Yee Eun Nam’s projection design is the most dynamic aspect of the staging. Efren Delgadillo Jr.’s scenic design wisely opts for unencumbered sets, but the movement of the actors has a revolving door quality that can seem pedestrian, even when a role is performed by more than one cast member.
But this revival comes to us at a time of protracted crisis, offering us invaluable historical perspective on our own combustible condition. The play is updated for an audience that is still grappling with the 2020 murder of George Floyd and the protest movement and national reckoning that followed in its wake.
The words of former L.A. Times journalist Héctor Tobar shed light on how the uprising was larger than one sociological event.

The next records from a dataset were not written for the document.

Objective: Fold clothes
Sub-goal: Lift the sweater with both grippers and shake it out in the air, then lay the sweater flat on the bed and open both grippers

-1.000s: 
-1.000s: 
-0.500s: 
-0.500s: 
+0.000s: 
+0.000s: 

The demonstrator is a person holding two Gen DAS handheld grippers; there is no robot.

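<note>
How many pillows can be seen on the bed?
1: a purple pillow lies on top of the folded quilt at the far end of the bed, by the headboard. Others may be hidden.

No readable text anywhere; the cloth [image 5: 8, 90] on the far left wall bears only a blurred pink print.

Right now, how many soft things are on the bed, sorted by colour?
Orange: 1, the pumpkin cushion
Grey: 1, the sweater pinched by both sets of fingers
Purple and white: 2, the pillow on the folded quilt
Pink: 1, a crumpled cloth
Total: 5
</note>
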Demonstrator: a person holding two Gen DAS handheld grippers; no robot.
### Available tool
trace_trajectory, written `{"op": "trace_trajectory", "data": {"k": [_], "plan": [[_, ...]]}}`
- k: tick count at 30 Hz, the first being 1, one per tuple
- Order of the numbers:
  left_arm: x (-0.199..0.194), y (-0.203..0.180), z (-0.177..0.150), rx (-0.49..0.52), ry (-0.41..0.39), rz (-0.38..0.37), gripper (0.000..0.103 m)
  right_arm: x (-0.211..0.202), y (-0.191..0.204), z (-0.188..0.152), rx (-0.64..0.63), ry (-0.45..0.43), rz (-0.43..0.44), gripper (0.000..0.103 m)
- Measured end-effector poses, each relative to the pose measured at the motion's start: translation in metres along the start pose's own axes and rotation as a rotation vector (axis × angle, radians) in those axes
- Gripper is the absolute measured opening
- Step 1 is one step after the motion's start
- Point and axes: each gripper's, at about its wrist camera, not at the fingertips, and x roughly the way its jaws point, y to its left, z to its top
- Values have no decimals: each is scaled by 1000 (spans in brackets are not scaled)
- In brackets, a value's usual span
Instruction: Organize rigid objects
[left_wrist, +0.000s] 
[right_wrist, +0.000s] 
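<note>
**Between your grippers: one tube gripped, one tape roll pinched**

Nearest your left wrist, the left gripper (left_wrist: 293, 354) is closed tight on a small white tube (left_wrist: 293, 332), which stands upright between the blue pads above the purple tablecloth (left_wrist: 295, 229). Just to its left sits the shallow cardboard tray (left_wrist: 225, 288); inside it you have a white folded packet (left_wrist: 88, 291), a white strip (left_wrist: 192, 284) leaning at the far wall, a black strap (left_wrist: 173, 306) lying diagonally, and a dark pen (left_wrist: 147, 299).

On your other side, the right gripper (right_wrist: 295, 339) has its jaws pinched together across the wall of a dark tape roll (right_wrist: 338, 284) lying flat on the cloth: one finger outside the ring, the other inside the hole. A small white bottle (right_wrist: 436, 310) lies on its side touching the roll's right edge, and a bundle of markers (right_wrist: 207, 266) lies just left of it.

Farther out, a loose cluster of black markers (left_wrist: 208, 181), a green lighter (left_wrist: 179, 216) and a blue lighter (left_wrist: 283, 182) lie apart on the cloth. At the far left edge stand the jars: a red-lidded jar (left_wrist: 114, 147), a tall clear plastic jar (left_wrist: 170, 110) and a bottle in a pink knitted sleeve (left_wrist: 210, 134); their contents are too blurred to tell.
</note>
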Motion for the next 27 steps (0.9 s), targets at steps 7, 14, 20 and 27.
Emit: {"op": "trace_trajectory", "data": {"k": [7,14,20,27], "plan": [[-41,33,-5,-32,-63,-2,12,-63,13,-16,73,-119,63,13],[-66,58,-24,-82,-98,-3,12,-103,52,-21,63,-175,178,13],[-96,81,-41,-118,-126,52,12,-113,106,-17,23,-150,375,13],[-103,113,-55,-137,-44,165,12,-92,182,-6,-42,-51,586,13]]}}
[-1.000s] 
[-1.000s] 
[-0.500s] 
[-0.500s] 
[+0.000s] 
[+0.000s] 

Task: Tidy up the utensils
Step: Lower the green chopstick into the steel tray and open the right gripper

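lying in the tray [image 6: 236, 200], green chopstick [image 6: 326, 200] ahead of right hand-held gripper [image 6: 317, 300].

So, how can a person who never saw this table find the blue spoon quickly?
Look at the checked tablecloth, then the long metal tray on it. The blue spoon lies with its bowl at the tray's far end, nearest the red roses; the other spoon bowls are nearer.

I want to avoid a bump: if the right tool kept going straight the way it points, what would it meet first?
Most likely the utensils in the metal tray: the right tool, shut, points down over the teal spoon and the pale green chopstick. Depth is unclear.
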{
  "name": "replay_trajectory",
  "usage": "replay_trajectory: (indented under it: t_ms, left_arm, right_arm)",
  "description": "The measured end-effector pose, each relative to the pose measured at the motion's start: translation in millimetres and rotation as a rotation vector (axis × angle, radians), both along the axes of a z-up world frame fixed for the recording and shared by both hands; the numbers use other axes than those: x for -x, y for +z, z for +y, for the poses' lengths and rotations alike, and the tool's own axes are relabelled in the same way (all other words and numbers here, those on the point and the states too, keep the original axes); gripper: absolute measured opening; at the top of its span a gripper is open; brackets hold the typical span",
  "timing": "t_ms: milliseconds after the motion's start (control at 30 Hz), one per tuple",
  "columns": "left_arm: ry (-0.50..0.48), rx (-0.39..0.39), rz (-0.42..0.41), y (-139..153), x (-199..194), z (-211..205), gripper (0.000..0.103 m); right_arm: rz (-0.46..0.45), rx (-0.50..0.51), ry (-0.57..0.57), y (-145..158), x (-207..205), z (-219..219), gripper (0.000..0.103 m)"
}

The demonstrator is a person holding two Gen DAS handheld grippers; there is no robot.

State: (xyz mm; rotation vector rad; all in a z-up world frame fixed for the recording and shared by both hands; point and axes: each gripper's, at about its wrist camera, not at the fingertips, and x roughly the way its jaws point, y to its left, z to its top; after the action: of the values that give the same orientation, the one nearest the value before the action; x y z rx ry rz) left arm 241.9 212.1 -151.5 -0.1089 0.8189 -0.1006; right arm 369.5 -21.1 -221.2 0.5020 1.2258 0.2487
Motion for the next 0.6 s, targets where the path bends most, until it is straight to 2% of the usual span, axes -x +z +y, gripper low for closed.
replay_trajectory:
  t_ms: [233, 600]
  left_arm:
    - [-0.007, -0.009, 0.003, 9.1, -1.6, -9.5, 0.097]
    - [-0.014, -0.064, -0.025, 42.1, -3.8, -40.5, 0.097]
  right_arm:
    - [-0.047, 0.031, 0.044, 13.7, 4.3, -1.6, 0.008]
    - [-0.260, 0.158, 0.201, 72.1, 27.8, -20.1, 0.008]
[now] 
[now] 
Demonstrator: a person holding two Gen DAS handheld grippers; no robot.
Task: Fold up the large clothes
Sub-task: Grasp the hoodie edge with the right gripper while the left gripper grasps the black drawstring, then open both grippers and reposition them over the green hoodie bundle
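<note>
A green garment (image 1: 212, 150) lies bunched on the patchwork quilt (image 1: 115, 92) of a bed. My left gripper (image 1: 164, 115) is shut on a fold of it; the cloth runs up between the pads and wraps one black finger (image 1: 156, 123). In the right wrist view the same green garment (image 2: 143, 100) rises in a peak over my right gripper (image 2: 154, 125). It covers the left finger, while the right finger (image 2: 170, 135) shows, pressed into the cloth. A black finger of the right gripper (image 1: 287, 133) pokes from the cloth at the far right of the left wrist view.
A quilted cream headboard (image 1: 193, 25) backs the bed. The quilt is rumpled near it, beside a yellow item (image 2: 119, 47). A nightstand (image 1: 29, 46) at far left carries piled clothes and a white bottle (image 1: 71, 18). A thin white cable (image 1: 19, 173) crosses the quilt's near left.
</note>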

He names the “Latino poverty riot” as what happened in the “vacuum” that was created by the breakdown of order. Tobar’s wisdom is invited back near the end of the play to link the George Floyd and Rodney King videos as catalysts for the awakening of consciousness “through the public dramatizations of Black suffering.”
The stubborn persistence of institutional racism, police violence, a bifurcated justice system and economic inequality might suggest resignation and a reason to despair. But “Twilight” connects us to the long thread of struggle. It asks us to do something that has become even more challenging in our digitally siloed world — make room for another truth, no matter how divergent from our own.
‘Twilight: Los Angeles, 1992’
Where: Mark Taper Forum, 135 N. Grand Ave, L.A.
When: 8 p.m. Tuesdays-Fridays, 2:30 and 8 p.m. Saturdays, 1 and 6:30 p.m. Sundays. Ends April 9. (Call for exceptions.)
Tickets: $35-$120 (subject to change)
Info: (213) 628-2772 or centertheatregroup.org
Running time: 2 hours and 35 minutes with one intermission
COVID protocol: Check centertheatregroup.org/safety for current and updated information.